Four pages of the Kattalangar Koran of the 8th century, a collection of hadiths of the 17th century, ceramics of Samarkand and Afrasiab of the 10th-12th centuries and other museum items were presented by Uzbekistan at the first Biennale of Islamic Art, which opened in Jeddah, Saudi Arabia.
The first Biennale of Islamic Art opened on January 23 in Jeddah. It was organized by the Diriyah Biennale Foundation in cooperation with the Ministry of Culture of Saudi Arabia. Among the participating countries are Mali, Egypt, Tunisia, Greece, Oman, Qatar, Azerbaijan and Uzbekistan, which is represented by the Foundation for the Development of Culture and Art.
The focus of the event is the connection of the past, present and future.
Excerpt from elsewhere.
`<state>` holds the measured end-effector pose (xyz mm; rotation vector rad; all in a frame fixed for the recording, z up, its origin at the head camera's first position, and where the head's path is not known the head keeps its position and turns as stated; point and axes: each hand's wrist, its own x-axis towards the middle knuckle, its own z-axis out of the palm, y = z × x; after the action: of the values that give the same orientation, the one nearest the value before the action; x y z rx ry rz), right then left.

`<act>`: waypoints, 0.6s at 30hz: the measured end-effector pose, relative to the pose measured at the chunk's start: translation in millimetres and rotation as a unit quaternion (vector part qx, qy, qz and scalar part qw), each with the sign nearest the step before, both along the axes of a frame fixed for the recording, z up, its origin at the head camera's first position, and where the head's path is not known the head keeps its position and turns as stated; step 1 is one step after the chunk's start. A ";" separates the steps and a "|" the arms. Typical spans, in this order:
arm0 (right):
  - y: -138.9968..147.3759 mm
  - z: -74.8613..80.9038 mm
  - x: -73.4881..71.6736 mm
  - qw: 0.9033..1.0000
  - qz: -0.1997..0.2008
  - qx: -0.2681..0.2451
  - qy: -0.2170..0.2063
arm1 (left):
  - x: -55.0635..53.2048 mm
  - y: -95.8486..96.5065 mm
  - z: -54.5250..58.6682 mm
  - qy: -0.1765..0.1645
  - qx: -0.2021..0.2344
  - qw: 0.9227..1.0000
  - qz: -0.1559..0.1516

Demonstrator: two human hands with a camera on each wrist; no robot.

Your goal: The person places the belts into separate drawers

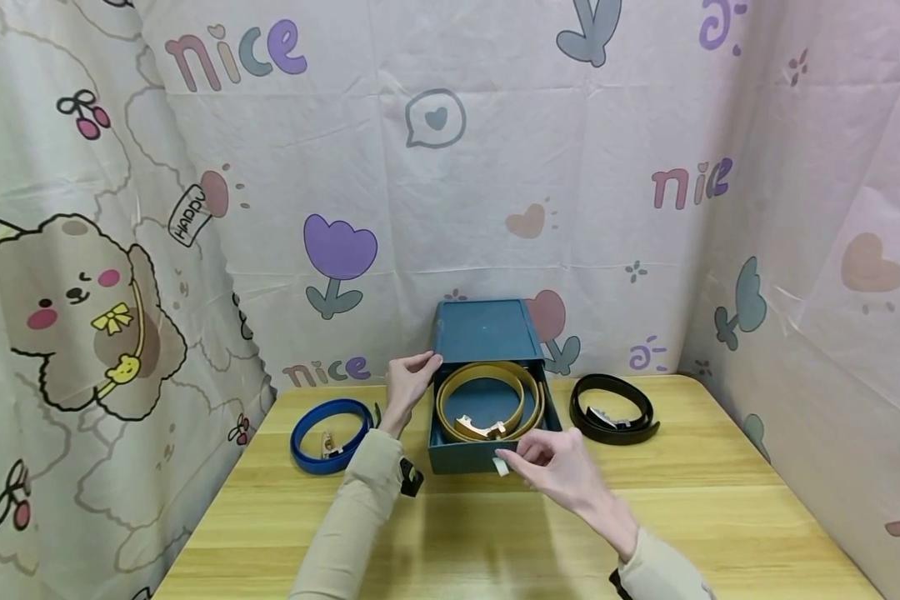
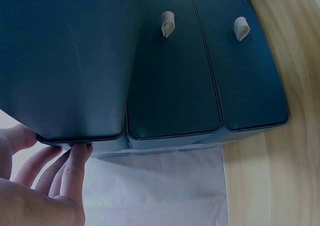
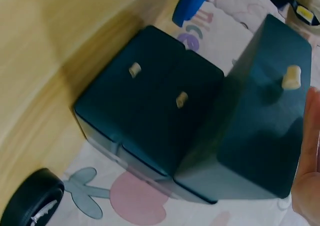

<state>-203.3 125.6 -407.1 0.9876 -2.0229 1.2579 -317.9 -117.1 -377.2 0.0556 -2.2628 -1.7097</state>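
A dark teal drawer box [image 1: 486,329] stands against the curtain, its top drawer [image 1: 461,459] pulled out toward me. Coiled inside that drawer is a mustard-yellow belt [image 1: 487,368] with a gold-toned buckle. My left hand [image 1: 407,387] is at the box's left side, fingertips touching the edge where drawer and box meet. In the left wrist view its fingers [image 2: 74,173] are fairly straight along that edge. By the drawer's front, my right hand [image 1: 562,467] has its thumb close to the white pull tab [image 1: 502,465]. The right wrist view shows the tab [image 3: 291,78] uncovered.
A coiled blue belt [image 1: 322,467] lies on the wooden table [image 1: 450,550] left of the box, a coiled black belt [image 1: 615,434] right of it. Two closed lower drawers [image 2: 172,81] carry similar tabs. Printed curtains [image 1: 450,208] surround the table's back and sides.
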 end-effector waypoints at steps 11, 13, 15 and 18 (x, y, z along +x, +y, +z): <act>-9.0 -18.3 -0.5 1.000 -0.015 -0.006 0.017 | -1.1 -0.8 -0.3 0.001 0.001 1.000 0.002; -9.4 -20.1 -0.7 1.000 -0.019 -0.001 0.015 | -1.1 -0.9 -0.4 0.001 -0.003 1.000 0.003; -9.7 -21.8 -1.2 1.000 -0.024 0.006 0.013 | -1.2 -0.9 -0.9 0.003 -0.011 1.000 0.005; -10.0 -24.2 -1.8 1.000 -0.024 0.012 0.004 | -0.9 -0.8 -1.2 0.003 -0.015 1.000 0.006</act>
<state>-205.1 115.6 -431.3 0.9481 -2.0482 1.2048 -318.8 -117.9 -378.5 0.0588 -2.2784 -1.6684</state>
Attempts to trace it formed the basis of studies of spirituality in Islamic art. The main theme of the biennale is "Aual Bait", which means "First House" in Arabic. This term comes from the Koran and is used to refer to the sacred place for Muslims - the Kaaba in Mecca.
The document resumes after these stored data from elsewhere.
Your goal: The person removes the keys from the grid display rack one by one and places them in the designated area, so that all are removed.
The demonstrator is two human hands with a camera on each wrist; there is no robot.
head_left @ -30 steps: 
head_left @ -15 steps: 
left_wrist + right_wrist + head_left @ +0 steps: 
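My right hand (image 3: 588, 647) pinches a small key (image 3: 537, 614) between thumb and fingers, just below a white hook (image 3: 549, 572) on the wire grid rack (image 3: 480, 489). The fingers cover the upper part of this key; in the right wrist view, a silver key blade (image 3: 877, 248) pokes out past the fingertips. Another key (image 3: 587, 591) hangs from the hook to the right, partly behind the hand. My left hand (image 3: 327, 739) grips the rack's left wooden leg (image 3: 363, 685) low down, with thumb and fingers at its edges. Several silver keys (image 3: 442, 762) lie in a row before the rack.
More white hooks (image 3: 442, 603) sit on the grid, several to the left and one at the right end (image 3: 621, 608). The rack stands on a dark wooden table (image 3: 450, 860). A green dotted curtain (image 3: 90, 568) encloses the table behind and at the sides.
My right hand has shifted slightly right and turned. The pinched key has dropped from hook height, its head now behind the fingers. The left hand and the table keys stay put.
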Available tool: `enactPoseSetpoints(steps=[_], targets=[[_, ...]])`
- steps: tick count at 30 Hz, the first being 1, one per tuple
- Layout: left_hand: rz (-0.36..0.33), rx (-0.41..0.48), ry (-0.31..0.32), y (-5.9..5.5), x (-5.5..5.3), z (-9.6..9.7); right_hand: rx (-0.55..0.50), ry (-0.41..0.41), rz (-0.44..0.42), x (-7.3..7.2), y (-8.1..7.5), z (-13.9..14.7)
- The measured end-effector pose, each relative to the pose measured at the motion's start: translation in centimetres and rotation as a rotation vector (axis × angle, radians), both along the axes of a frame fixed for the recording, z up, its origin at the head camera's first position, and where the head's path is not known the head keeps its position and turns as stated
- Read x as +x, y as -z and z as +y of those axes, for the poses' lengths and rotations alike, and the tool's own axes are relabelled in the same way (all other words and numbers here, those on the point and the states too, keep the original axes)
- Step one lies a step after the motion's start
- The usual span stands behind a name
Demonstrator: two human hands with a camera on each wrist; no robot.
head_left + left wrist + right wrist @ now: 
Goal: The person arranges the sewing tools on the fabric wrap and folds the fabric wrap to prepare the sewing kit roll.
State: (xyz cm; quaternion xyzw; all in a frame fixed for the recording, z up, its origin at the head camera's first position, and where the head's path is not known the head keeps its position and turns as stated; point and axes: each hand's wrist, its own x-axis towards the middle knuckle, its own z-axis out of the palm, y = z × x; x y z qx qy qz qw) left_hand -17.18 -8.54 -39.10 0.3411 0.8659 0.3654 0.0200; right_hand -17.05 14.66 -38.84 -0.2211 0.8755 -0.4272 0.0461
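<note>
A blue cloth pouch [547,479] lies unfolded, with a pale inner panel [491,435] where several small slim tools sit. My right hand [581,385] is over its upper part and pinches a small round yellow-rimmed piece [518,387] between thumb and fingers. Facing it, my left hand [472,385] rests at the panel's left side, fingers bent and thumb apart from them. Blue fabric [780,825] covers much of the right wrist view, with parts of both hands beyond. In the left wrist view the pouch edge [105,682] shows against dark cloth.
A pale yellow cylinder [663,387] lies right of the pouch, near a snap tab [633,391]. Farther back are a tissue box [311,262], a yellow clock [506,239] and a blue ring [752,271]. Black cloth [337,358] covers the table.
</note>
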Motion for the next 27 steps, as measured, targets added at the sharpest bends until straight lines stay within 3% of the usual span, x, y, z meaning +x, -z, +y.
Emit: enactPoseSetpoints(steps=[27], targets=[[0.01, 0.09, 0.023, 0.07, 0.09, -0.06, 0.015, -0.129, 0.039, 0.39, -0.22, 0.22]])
The Art and Culture Development Foundation of Uzbekistan presents a unique exposition at the Biennale, consisting of 17 museum items of ethnography and textiles, which represent the rich Islamic culture and heritage of Uzbekistan to an international audience.
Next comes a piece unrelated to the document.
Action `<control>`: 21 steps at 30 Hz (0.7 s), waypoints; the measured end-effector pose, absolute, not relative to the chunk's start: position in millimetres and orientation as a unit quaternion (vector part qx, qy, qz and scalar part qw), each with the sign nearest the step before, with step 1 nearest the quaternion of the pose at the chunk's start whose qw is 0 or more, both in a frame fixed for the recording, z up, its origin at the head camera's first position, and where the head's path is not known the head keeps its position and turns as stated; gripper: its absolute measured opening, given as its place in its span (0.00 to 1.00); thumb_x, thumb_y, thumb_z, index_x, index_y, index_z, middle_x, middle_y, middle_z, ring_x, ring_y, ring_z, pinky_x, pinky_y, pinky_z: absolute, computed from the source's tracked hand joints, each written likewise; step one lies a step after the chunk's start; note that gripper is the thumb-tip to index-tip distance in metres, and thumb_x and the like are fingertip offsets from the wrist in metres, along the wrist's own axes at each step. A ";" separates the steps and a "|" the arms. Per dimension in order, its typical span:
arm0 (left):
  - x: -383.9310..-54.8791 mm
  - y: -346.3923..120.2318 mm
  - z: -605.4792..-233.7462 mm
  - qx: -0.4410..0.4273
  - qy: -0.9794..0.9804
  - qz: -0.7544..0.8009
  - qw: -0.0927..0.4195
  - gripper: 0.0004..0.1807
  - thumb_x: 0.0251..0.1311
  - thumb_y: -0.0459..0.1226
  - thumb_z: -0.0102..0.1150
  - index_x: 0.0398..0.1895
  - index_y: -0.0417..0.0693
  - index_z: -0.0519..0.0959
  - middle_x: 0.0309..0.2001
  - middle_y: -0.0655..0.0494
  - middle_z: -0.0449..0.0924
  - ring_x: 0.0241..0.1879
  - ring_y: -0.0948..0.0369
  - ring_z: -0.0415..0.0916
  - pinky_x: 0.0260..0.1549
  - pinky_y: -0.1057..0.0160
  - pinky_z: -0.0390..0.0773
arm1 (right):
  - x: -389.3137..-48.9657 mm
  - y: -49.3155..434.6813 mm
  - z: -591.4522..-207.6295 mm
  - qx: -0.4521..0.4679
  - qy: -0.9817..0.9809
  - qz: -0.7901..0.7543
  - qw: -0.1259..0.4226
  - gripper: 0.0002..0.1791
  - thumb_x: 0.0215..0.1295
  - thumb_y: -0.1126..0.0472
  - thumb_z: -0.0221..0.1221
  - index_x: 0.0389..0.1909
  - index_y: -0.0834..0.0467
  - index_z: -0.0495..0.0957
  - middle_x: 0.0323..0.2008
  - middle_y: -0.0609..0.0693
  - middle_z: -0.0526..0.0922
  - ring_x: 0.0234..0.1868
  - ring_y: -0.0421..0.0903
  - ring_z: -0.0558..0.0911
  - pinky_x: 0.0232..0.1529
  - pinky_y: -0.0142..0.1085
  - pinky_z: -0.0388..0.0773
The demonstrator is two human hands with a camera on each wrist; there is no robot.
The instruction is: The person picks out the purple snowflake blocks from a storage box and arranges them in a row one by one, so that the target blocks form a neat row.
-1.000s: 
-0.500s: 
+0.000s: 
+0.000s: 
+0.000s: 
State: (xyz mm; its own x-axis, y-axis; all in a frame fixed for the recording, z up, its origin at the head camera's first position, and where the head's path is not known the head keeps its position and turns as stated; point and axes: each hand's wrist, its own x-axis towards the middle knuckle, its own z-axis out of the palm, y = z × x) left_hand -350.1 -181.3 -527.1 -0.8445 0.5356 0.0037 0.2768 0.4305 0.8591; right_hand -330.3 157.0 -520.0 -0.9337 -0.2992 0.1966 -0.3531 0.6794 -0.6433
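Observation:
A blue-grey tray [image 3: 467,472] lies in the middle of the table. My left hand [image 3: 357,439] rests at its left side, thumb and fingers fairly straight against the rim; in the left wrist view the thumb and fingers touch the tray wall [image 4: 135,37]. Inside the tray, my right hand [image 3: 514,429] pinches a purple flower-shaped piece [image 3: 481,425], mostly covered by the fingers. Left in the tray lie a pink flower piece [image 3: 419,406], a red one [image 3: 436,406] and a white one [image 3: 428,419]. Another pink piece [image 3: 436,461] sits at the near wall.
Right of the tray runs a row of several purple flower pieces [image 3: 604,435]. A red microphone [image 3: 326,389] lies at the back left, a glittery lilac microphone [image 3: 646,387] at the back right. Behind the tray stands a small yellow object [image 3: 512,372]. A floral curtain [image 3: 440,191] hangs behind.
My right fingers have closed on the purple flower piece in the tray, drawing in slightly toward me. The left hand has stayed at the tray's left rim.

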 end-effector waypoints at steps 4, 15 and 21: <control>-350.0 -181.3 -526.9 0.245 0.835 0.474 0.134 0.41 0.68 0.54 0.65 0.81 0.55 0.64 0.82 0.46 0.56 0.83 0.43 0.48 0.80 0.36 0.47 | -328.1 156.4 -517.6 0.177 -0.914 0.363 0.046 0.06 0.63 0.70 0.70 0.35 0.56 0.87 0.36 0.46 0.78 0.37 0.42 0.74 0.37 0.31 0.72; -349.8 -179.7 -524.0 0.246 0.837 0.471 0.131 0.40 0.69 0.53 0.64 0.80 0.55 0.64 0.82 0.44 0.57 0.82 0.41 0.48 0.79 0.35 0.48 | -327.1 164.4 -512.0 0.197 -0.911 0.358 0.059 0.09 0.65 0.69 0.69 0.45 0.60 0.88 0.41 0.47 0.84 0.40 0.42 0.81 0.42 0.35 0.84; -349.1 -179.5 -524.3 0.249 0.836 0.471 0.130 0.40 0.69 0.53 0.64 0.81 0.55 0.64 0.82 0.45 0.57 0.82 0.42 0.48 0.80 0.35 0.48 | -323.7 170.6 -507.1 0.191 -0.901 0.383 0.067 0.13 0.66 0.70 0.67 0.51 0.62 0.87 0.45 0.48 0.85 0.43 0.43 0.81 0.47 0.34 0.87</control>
“Uzbekistan has a rich and multifaceted history, most of which is closely connected with the traditions of Islam. The selection of exhibits presented by our country is designed to interest the world community in their study,” said Gayane Umerova, executive director of the foundation.
The exhibition showcases 17 museum items. Among them is the collection of hadiths of Imam al-Bukhari "Al-Jome as-Sahih" of the 17th century, ceramic jugs and bowls from Samarkand and Afrasiab of the 10th-12th centuries, as well as national clothes and shoes from the collection of the State Museum of Arts of Uzbekistan. A special place in the exposition is occupied by four pages from the Kattalangar Quran, two of which are being publicly exhibited for the first time.
In addition to the exposition, the foundation has prepared an extensive public program that includes discussions, musical performances, workshops and master classes in Uzbek ceramics and Uzbek suzani, as well as film screenings. Visitors to the exhibition will be able to see the silent film "The Minaret of Death" (1924) accompanied by traditional musical instruments and the film "Al-Bukhari" (1998).
Participation of our country in such global cultural events and exhibitions indeed has a positive impact on developing the interest of tourists willing to visit Uzbekistan for its historical and cultural heritage.
The first Biennale of Islamic Art in Jeddah will host visitors until 23 April this year.